It is the Broker that has the fiduciary responsibility to route customer orders to the best market. The Broker takes on this responsibility by acting as agent for execution of customer orders. To relieve Brokers of their obligation to route customer orders to the best market and to assure that those orders receive best execution after being so routed is in conflict with fundamental agency principles. Then to place the responsibility on market makers to provide best execution is without support in law or policy and is inappropriate, unfair, and economically unjustified. Rather than adopting the Proposal, the Commission should make clear that market makers acting as such have no obligation under Commission rule, exchange rule, or otherwise to step-up to a better price on another exchange or to route a customer order to another exchange quoting a better price.9

3. Decreases the Incentive for Market Makers to Engage in Price Improvement

The Commission has asserted that in making their order routing decisions Brokers must consider whether those orders are more likely to "receive a price that is better than the existing quotation (so-called `price improvement')" on one market rather than another.10 Thus even though Brokers may be routing their "packaged order flow" to a market not then quoting the best price, they may nevertheless fulfill their best execution responsibility if they have determined that by so doing they have maximized the "opportunities for obtaining improved executions."11

Given this obligation to seek price improvement, it might be argued that the Proposal does not relieve Brokers of their best execution obligation or allow them simply to route customer orders to the exchange of their choosing. In our view, however, the obligation to seek price improvement is unlikely to impose any practical constraints on Brokers' ability to batch route customer orders to any linked exchange they wish. An obligation to route customer orders to one exchange rather than another because of a greater likelihood of achieving price improvement there depends on the existence of meaningful differences among exchanges in price improvement opportunities. If there are to be such differences, there must be significant incentives for exchanges to engage in real price improvement, that is, publicly to quote better prices that are available to all market participants. But under the regulatory scheme the Commission is proposing, such incentives would not exist.
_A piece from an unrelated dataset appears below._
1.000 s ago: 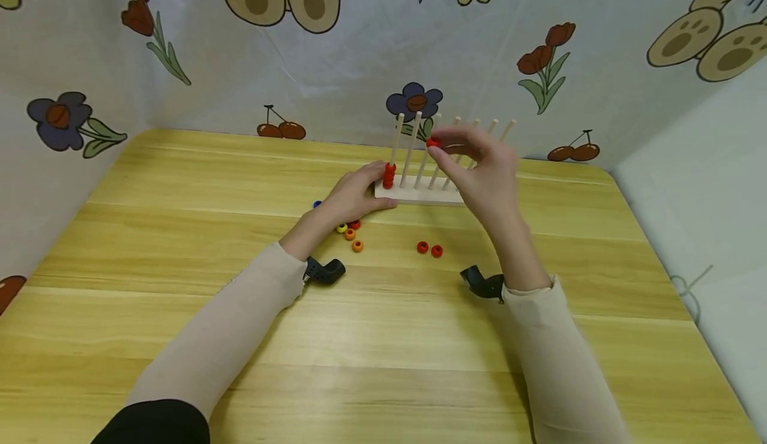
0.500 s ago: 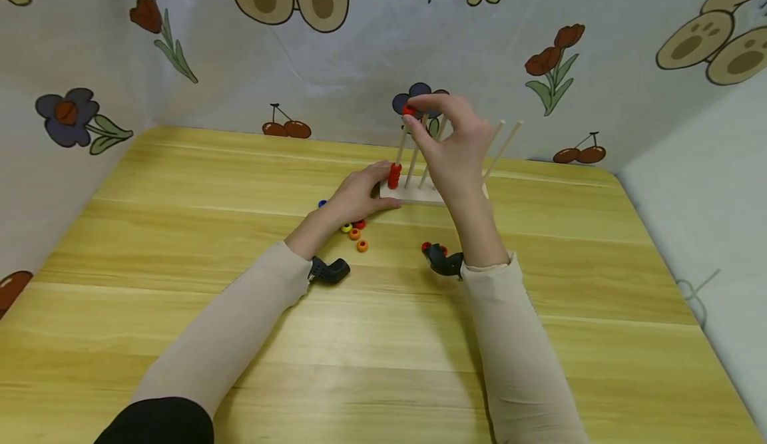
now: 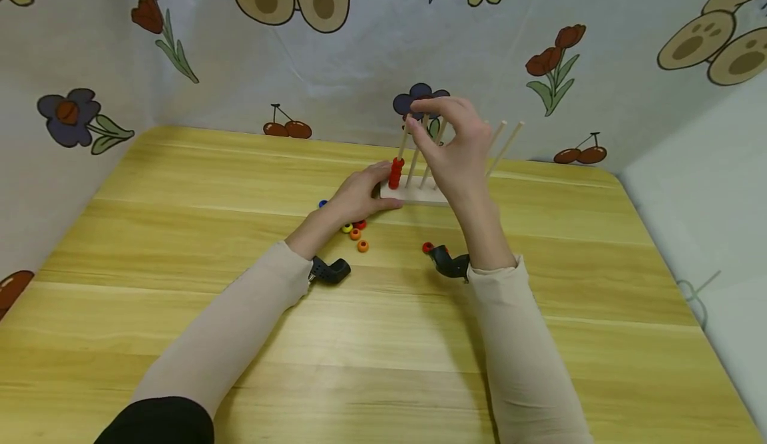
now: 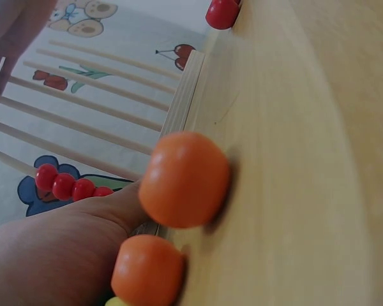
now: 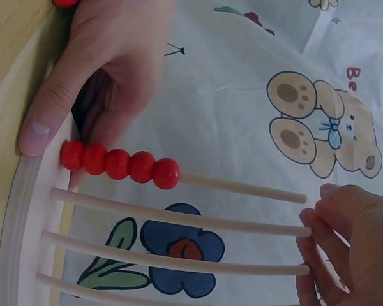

Consider the different consequences for market makers on an exchange that improves the NBBO and for market markers on an exchange that quotes prices wider than the NBBO. The exchange that improves the NBBO will not thereby increase its chances of attracting more orders, for an order sent to any other exchange will be assured of the same prices. Consequently, the market makers on the exchange quoting the better price will have taken on additional risk without gaining the prospect of additional financial reward. In contrast, an exchange that quotes prices wider than the NBBO will have the best of all worlds. It will not thereby diminish its attractiveness to order flow providers; its market makers will have reduced their risks; and the exchange quoting the better market may be induced to widen its quote, thereby allowing customer orders still to be filled at the NBBO, but at prices that are better for all market makers and worse for the public.

Without meaningful economic incentives to improve quoted prices - to engage in vigorous, systematic price competition -- the Proposal and the Linkage Plan would create a lose/lose situation for market makers on an exchange that improves the best price and a win/win situation for market makers on an exchange that quotes away from the NBBO. Unless the Proposal is substantially modified, it is difficult to escape the conclusion that the "obligation to seek price improvement" will have little or no impact on Brokers' order routing decisions and price competition will diminish.

4. Decreases the Incentive For Customers To Enter Limit Orders

The Commission has emphasized that "displaying customer limit orders in the quotation can increase price competition,"12 and, further, that the "potential of limit orders to narrow quotes...may encourage the entry of additional market orders."13 Thus, encouraging the entry of price improving limit orders is a highly desirable objective. But under the Proposal and the Linkage Plan the incentive for customers to enter such limit orders will be substantially decreased.

Market makers have little incentive to quote new, better prices when Brokers have no obligation to route orders to the best market and market makers on other exchanges can step up and match the better prices. Why should a market maker take on such risk when doing so will not increase the order flow to its exchange? For precisely the same reason, public customers will have little incentive to enter limit orders that improve published prices. Customers will quickly come to understand that (1) Brokers have no obligation to route orders to their newly established best prices; (2) market makers on other exchanges may trade ahead of their orders simply by matching the limit prices; and (3) if the market moves against their orders, market makers will quickly and easily pick them off through the linkage.

Under these circumstances, a customer entering a price improving limit order appears less likely to get a "better" execution than to be a source of quick profit for a market professional. People adjust their behavior to bring their risks and rewards into balance. Under the Proposal and the Linkage Plan, the risks and rewards available to customers for entering limit orders that improve the published quotation will be out of balance. Customers will adjust their order entry practices accordingly.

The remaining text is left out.